What the task requires:
Print out the data that follows exactly, character for character, apart from the pictures.
===== Data =====
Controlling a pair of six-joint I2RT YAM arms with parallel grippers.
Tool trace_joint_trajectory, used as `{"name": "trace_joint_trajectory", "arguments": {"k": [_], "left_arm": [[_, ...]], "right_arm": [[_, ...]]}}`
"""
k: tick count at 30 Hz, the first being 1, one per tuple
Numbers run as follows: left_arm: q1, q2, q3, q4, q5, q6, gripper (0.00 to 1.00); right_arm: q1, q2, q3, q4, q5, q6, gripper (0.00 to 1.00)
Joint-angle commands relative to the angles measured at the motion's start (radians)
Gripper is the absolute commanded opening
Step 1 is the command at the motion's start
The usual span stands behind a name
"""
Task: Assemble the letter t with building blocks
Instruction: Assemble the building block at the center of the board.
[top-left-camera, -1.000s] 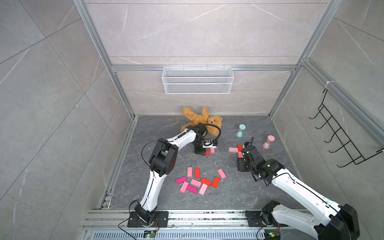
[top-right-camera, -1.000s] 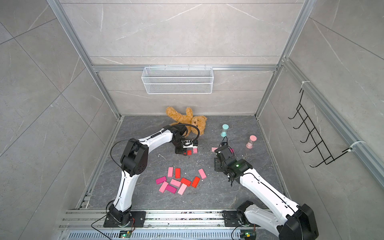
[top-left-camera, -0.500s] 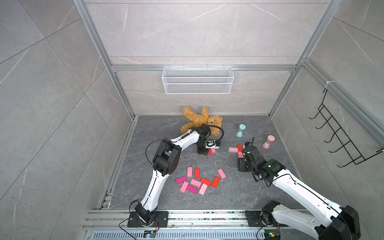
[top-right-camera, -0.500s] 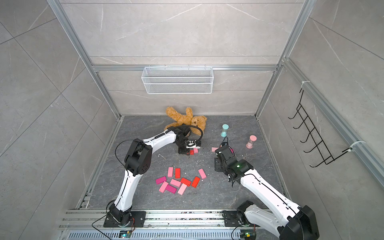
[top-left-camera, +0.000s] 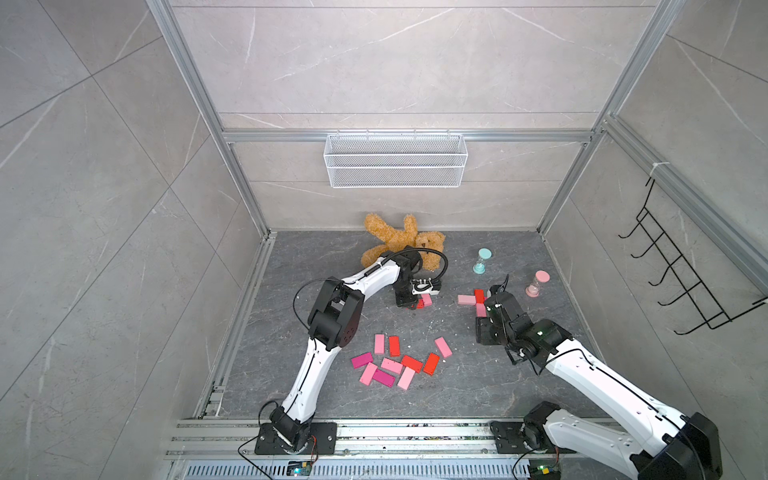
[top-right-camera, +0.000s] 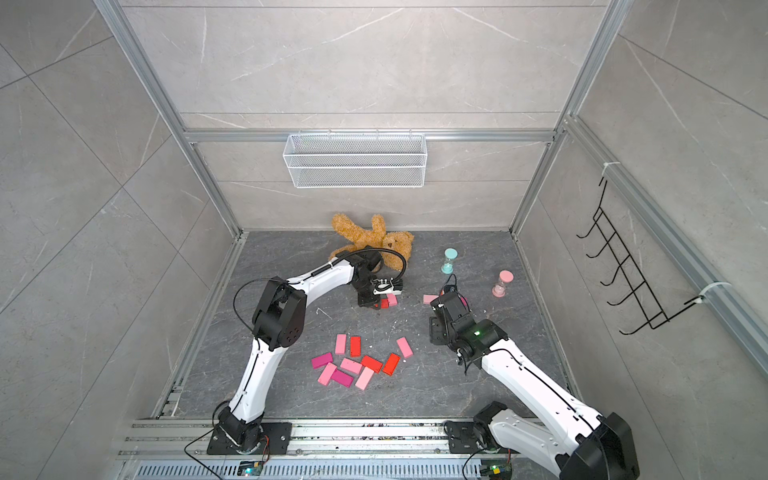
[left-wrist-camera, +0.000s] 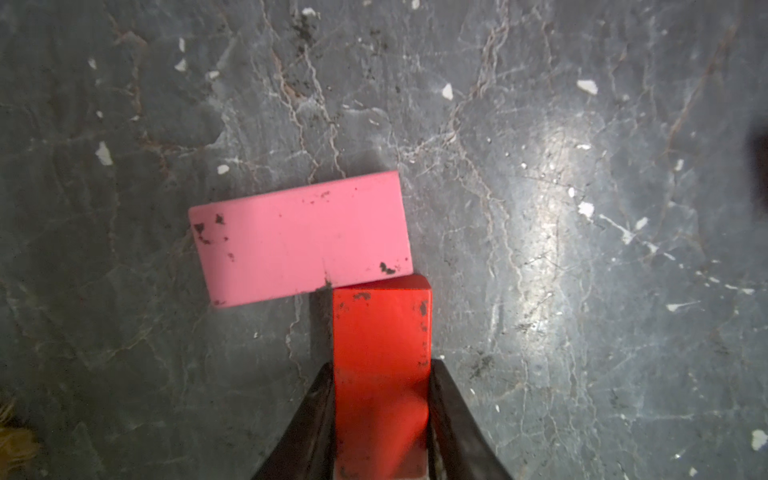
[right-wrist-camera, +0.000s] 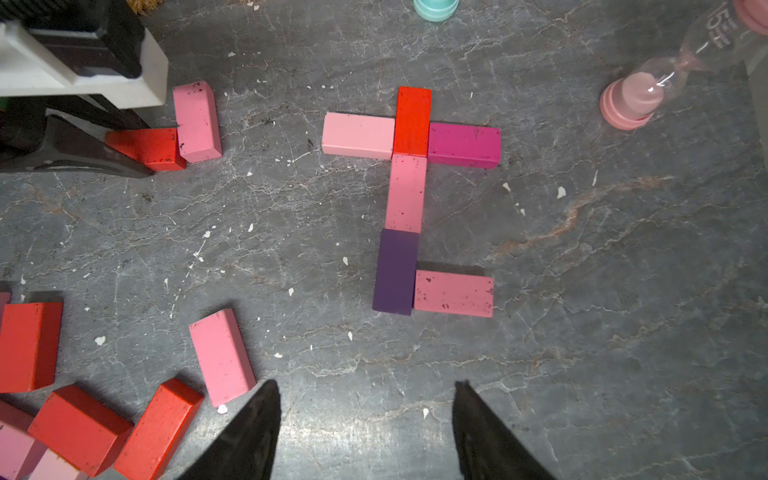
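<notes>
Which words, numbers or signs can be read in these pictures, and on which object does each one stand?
"15": printed on the clear glass of the pink hourglass, readable only in the right wrist view.
Smaller print just under that number: too blurred to read.
The building blocks: no letters or numbers on any visible face.
In both top views, nothing is large enough to read.

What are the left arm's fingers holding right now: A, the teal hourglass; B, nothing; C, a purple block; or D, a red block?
D: in the left wrist view the left fingers clamp the red block, its end touching a pink block.
</notes>
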Motion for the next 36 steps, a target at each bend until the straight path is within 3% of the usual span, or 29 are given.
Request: {"name": "trace_joint_trajectory", "arguments": {"k": [1, 22, 36], "left_arm": [[0.011, 0.052, 0.005, 0.008, -0.036, -0.021, 0.11], [0.029, 0.060, 0.006, 0.018, -0.068, -0.037, 0.16], [0.031, 0.059, -0.005, 0.027, -0.081, -0.030, 0.32]], "right_arm": [[-0.004, -0.017, 0.001, -0.020, 0.014, -0.004, 0.67], [-0.003, -0.011, 0.003, -0.022, 0.000, 0.000, 0.67], [-0.003, 0.005, -0.001, -0.002, -0.071, -0.018, 0.67]]}}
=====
Task solution:
Controlling a pair of six-joint I2RT YAM arms with parallel grippers.
Tool trace_joint_trajectory, used as `{"name": "trace_joint_trajectory", "arguments": {"k": [_], "left_arm": [[_, ...]], "right_arm": [[_, ...]]}}`
"""
k: tick count at 30 Hz, the first being 1, one per tuple
Numbers run as follows: left_arm: q1, q2, q3, q4, q5, q6, gripper (0.00 to 1.00); right_arm: q1, q2, q3, q4, q5, q6, gripper (0.00 to 1.00)
Joint-angle commands relative to the angles measured at the motion's start (radians)
Gripper is the absolute commanded opening
Step 1 is the command at the motion's start
The usual span stands behind a name
"""
Task: Assemble the letter t with building blocks
Instruction: Assemble the building block at the center of the board.
[top-left-camera, -1.000s] 
[top-right-camera, -1.000s] 
[top-left-camera, -0.500s] 
[top-right-camera, -0.500s] 
[top-left-camera, +0.000s] 
[top-right-camera, +0.000s] 
[left-wrist-camera, +0.000s] 
[right-wrist-camera, +0.000s] 
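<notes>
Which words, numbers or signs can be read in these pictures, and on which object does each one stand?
"15": printed on the clear glass of the pink hourglass, readable only in the right wrist view.
Smaller print just under that number: too blurred to read.
The building blocks: no letters or numbers on any visible face.
In both top views, nothing is large enough to read.

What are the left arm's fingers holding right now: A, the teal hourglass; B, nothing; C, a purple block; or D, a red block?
D: in the left wrist view the left fingers clamp the red block, its end touching a pink block.
</notes>
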Motion for the next 36 steps, a target at each bend until the straight path is within 3% of the usual span, or 29 are given.
Request: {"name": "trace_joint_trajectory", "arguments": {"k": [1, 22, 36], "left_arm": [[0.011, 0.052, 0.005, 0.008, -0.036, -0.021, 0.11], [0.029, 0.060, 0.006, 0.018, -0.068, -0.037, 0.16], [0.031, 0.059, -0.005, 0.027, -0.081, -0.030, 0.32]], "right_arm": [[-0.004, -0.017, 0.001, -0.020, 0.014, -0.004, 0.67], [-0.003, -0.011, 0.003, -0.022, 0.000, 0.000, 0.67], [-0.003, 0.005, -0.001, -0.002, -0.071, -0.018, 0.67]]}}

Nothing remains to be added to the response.